Top of SOURCE MATERIAL
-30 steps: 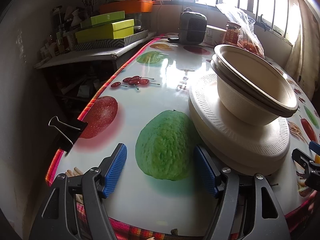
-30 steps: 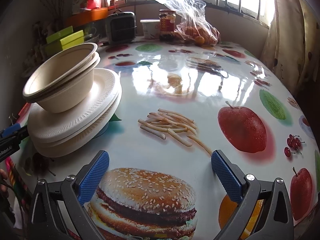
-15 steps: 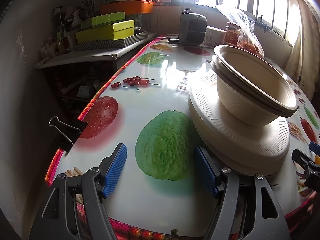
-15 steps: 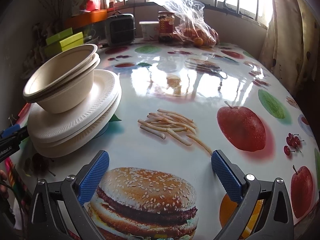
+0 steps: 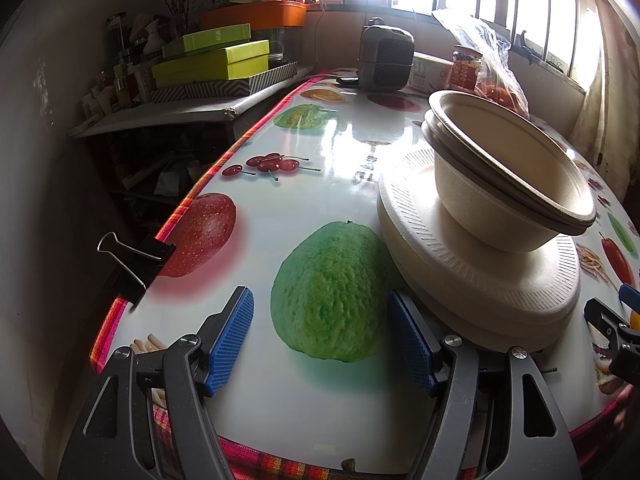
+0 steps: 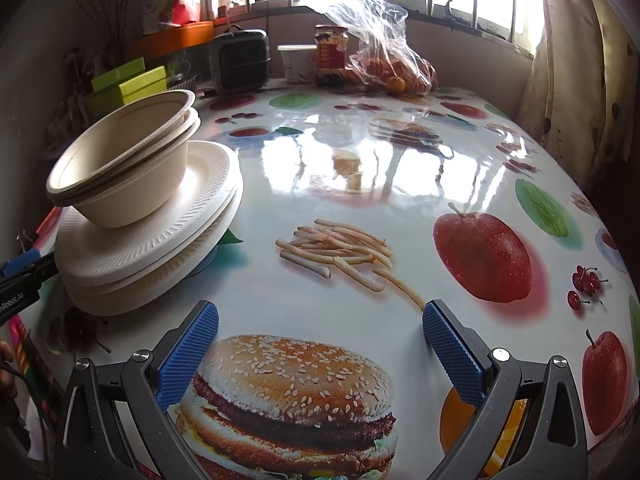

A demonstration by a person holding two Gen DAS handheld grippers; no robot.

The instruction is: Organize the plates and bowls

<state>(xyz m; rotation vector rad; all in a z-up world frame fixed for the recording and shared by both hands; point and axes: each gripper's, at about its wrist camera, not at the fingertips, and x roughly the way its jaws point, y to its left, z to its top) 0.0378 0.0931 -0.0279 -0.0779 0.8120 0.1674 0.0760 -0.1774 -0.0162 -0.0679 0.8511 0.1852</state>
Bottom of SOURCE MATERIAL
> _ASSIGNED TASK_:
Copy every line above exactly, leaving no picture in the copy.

> _WRITTEN SOLUTION_:
-30 steps: 
-30 steps: 
-15 steps: 
-15 steps: 
+0 steps: 
+0 steps: 

A demonstration by a person holding two Gen DAS handheld grippers; no robot.

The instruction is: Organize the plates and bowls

<state>(xyz m; rotation vector rad; all in a z-up world frame fixed for the recording and shared by both hands; point and axes: each gripper's, at about its wrist camera, not at the fingertips, and x roughly the way its jaws point, y to its left, z to its top) 0.0378 0.0931 -0.0279 -0.0779 0.8120 0.1674 0.0760 -0.1774 -0.0162 -0.0679 0.8511 0.1852</state>

No further output is given for this exercise.